▶ **WHAT THE TASK ASKS**:
Among the lines of the records below, copy those that hold the word "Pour".

(Stored dataset items)
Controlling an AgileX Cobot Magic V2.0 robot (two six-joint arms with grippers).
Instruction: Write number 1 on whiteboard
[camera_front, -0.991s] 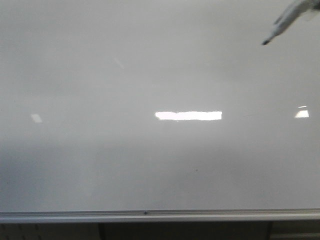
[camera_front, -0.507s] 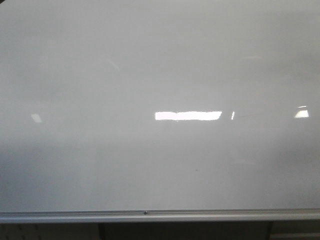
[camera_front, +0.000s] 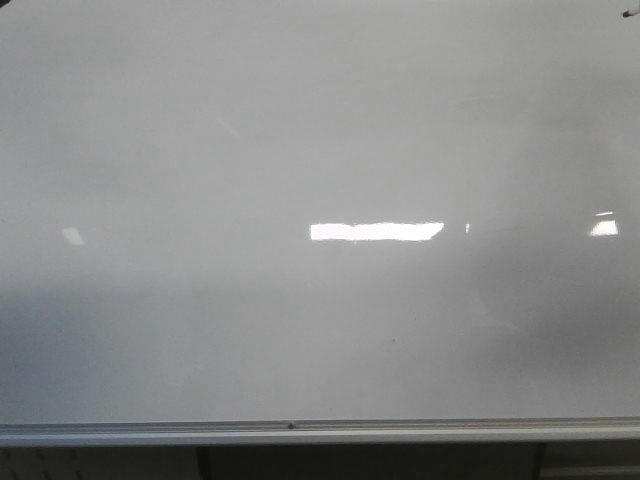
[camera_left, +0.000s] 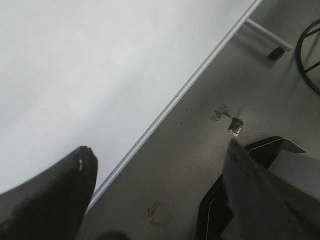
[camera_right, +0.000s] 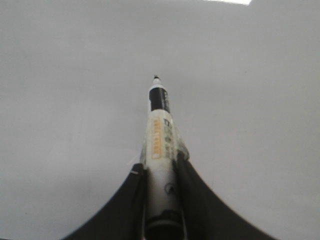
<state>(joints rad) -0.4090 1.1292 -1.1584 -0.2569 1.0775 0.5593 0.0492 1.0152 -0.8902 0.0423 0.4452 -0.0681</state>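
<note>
While the whiteboard (camera_front: 300, 150) fills nearly the whole front view, glossy grey-white w/ a bright rectangular light reflection near centre and smaller glints to either side, its silver bottom rail (camera_front: 320, 431) runs across the lower edge. No black stroke for the number 1 is visible on the board in any view. In the left wrist view the board shows as a white slab w/ its metal edge running diagonally, grey floor (camera_left: 200, 165) beside it w/ a few stains and a bit of tape; a caster foot of the stand (camera_left: 276, 52) sits near a corner of that pic. Left gripper (camera_left: 157, 170): dark fingers spread wide apart, nothing btwn them. Right gripper (camera_right: 159, 172): fingers clamped on the barrel of a white marker pen (camera_right: 161, 145) w/ orange label and black collar, tip pointing at the board; can't tell if tip touches. Front view catches only a tiny dark speck of it at the top right corner.
</note>
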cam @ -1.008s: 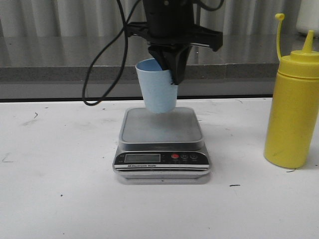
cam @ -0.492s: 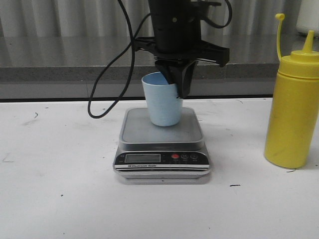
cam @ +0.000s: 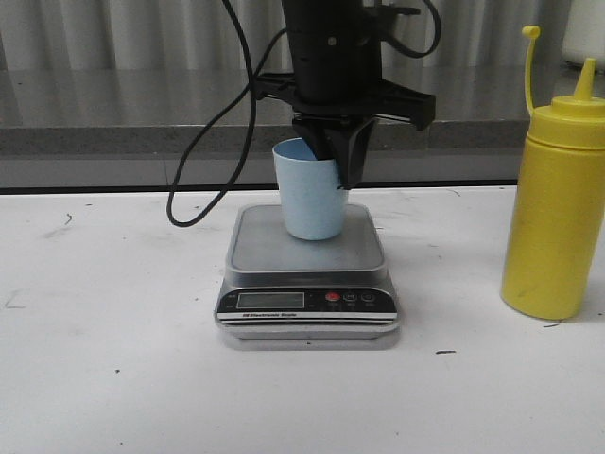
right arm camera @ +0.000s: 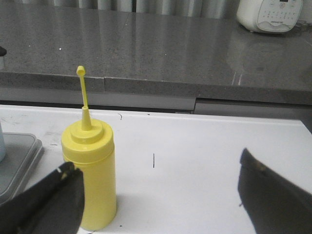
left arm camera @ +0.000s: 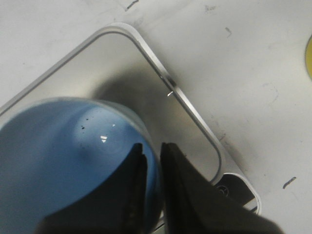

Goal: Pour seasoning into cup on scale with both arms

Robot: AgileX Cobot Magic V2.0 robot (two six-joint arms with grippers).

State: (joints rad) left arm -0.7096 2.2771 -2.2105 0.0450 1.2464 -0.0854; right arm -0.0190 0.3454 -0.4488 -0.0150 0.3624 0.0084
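Note:
The pale blue cup [cam: 312,199] stands on the platform of the silver scale [cam: 308,274] at the middle of the table. My left gripper [cam: 338,161] comes down from above and is shut on the cup's rim, one finger inside and one outside; the left wrist view shows this grip [left arm camera: 155,155] on the cup [left arm camera: 63,156] over the scale [left arm camera: 161,107]. The yellow seasoning bottle [cam: 556,203] stands upright at the right, cap strap up. My right gripper [right arm camera: 156,175] is open and empty, with the bottle [right arm camera: 92,180] just beyond its one finger.
A grey stone counter [cam: 113,123] runs behind the white table. A white appliance [right arm camera: 273,14] sits on it at the far right. A black cable [cam: 203,132] hangs from my left arm beside the scale.
My left gripper has lowered the cup from above the scale onto its platform. The cup now stands upright. The bottle has not moved.

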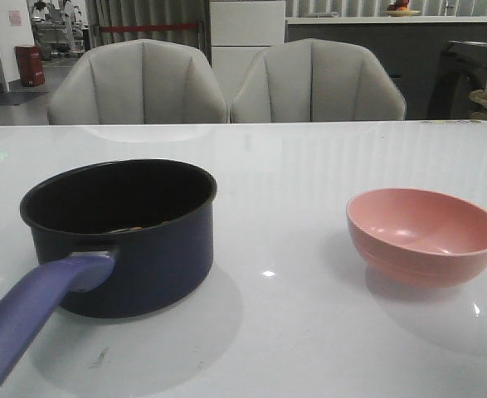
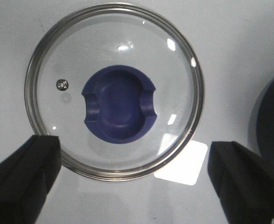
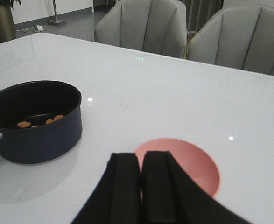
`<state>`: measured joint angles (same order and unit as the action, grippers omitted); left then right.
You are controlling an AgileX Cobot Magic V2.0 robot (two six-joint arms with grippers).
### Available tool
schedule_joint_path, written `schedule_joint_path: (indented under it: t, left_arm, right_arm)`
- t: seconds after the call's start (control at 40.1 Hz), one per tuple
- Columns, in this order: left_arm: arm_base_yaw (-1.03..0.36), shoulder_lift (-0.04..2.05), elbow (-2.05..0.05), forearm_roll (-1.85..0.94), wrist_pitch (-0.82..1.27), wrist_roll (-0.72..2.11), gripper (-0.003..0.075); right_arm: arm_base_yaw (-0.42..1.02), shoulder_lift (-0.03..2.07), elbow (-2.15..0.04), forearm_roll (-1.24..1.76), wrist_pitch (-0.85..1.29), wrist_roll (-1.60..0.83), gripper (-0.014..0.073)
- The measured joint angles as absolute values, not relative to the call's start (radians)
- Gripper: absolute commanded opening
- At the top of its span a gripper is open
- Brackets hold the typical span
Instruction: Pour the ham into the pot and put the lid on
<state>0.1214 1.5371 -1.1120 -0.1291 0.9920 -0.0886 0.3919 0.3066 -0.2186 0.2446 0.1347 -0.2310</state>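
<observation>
Orange-pink chunks of ham (image 3: 39, 122) lie on the black floor of the dark navy blue saucepan (image 1: 131, 235); the right wrist view shows a few of them scattered near the middle of the pot's bottom, while from the front only a sliver of them shows over the rim. The saucepan stands on the left half of the glossy white desk (image 1: 293, 332), its long purplish-blue handle (image 1: 36, 311) reaching toward the near left corner.

The round glass lid with a steel rim (image 2: 114, 91) lies flat on the desk beside the pot, whose dark wall shows at one edge of the left wrist view. Its purplish-blue knob (image 2: 119, 103) sits at the centre and a small steam vent (image 2: 61, 84) is set near the rim. The left claw (image 2: 137, 182) hangs above the lid with its two black fingers (image 2: 22, 175) spread wide, one to each side, holding nothing.

A pink round bowl (image 1: 424, 235) rests upright on the right half of the desk, well apart from the saucepan, its inside bare. The right claw (image 3: 140, 186) hovers just over the bowl's near edge, its black fingers pressed together with nothing between them.

Two pale grey upholstered chairs (image 1: 137, 83) stand behind the far edge of the desk.
</observation>
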Motion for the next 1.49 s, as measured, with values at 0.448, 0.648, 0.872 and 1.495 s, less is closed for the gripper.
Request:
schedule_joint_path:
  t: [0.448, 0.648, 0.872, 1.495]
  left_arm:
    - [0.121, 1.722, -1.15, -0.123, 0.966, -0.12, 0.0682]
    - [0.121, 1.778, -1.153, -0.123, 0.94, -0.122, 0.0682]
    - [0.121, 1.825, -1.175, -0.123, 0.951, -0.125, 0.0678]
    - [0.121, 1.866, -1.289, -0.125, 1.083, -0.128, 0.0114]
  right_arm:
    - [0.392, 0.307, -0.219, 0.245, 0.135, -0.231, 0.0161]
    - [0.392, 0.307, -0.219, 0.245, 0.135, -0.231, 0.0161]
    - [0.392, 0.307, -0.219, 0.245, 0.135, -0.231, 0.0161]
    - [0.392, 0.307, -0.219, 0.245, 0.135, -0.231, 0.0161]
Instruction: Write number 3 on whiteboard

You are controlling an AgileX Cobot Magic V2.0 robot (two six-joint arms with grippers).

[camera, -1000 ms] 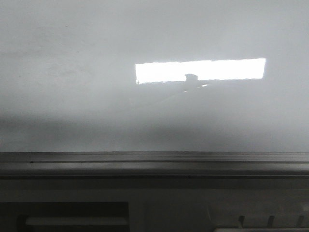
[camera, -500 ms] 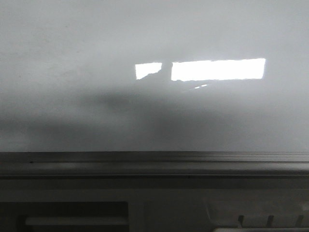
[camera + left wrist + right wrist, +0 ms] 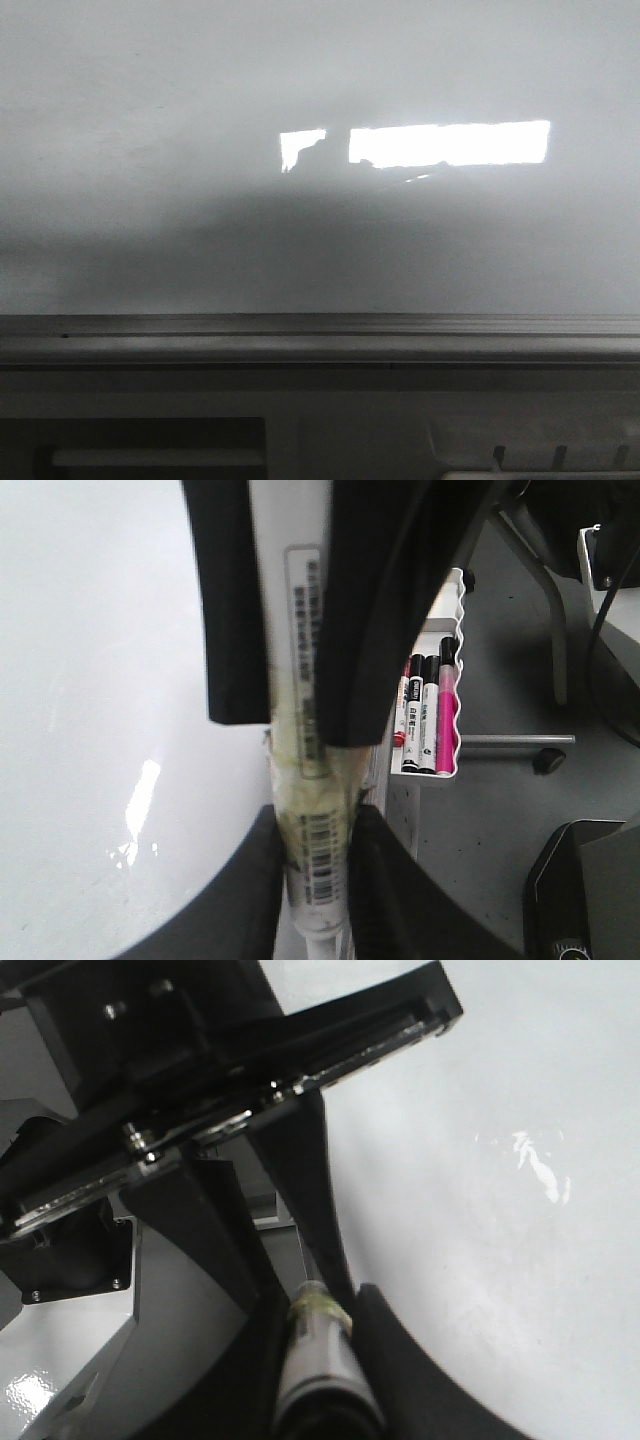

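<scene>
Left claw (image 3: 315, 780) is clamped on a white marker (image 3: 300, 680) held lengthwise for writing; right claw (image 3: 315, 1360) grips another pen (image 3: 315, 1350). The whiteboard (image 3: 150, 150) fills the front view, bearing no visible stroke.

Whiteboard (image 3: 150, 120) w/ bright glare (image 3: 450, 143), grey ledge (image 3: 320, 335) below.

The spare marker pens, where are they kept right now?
In the left wrist view, the spare markers lie side by side in a white tray off the whiteboard, beyond the left gripper, which clamps a white marker.
</scene>
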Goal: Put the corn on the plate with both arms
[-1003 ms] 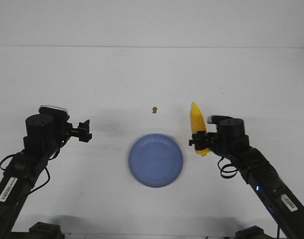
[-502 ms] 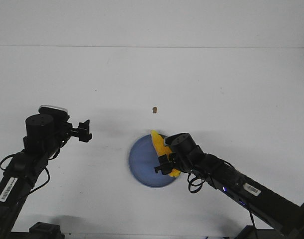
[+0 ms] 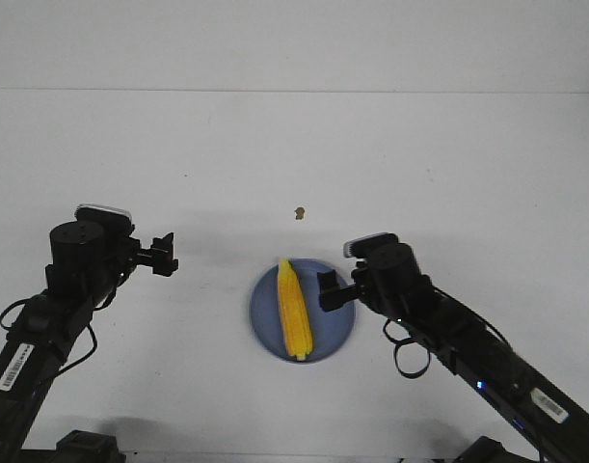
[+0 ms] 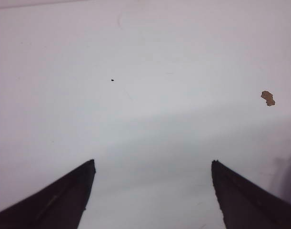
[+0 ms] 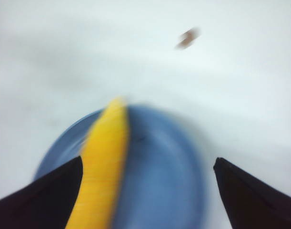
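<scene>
My right tool [image 3: 331, 291] stands with its jaws spread wide and holds nothing. In the right wrist view the two dark fingertips [image 5: 45, 195] sit far apart at the edges of the picture, with the corn [image 5: 101, 167] and the plate [image 5: 159, 162] showing in the gap between them, both blurred. In the front view this tool hangs over the right side of the plate [image 3: 331, 333], just beside the corn [image 3: 293, 311] but not touching it.

My left tool [image 3: 163, 255] is also parted, and nothing sits between its fingertips [image 4: 64, 200]; the left wrist view shows only bare white worktop [image 4: 145, 71] there. It hangs well to the left of the plate, apart from everything.

The corn lies flat on the plate, a little left of the plate's middle. It is bright yellow-orange, and its tapered point faces away from me, reaching the far rim, while the blunt end lies near the near rim. It runs nearly straight front to back, leaning slightly.

A small brown speck [image 3: 299, 212] lies on the worktop beyond the plate, apart from it.
</scene>
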`<action>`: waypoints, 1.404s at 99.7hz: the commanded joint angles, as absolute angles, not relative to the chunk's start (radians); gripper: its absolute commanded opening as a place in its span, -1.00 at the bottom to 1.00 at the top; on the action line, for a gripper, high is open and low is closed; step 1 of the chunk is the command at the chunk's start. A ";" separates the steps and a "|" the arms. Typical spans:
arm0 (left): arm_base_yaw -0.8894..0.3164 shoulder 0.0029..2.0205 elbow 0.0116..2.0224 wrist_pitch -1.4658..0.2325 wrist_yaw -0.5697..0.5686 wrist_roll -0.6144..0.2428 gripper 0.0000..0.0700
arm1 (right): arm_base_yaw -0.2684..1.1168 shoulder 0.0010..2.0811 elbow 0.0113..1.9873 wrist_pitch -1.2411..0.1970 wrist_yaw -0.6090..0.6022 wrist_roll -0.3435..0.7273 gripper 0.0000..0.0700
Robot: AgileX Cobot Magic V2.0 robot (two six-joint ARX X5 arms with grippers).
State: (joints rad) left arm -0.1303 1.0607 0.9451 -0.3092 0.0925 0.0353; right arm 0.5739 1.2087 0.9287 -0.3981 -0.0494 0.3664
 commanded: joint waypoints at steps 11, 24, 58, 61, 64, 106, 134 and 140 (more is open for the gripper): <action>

▶ **ANSWER SPACE**:
Goal: Pour seasoning into cup on scale with both arms
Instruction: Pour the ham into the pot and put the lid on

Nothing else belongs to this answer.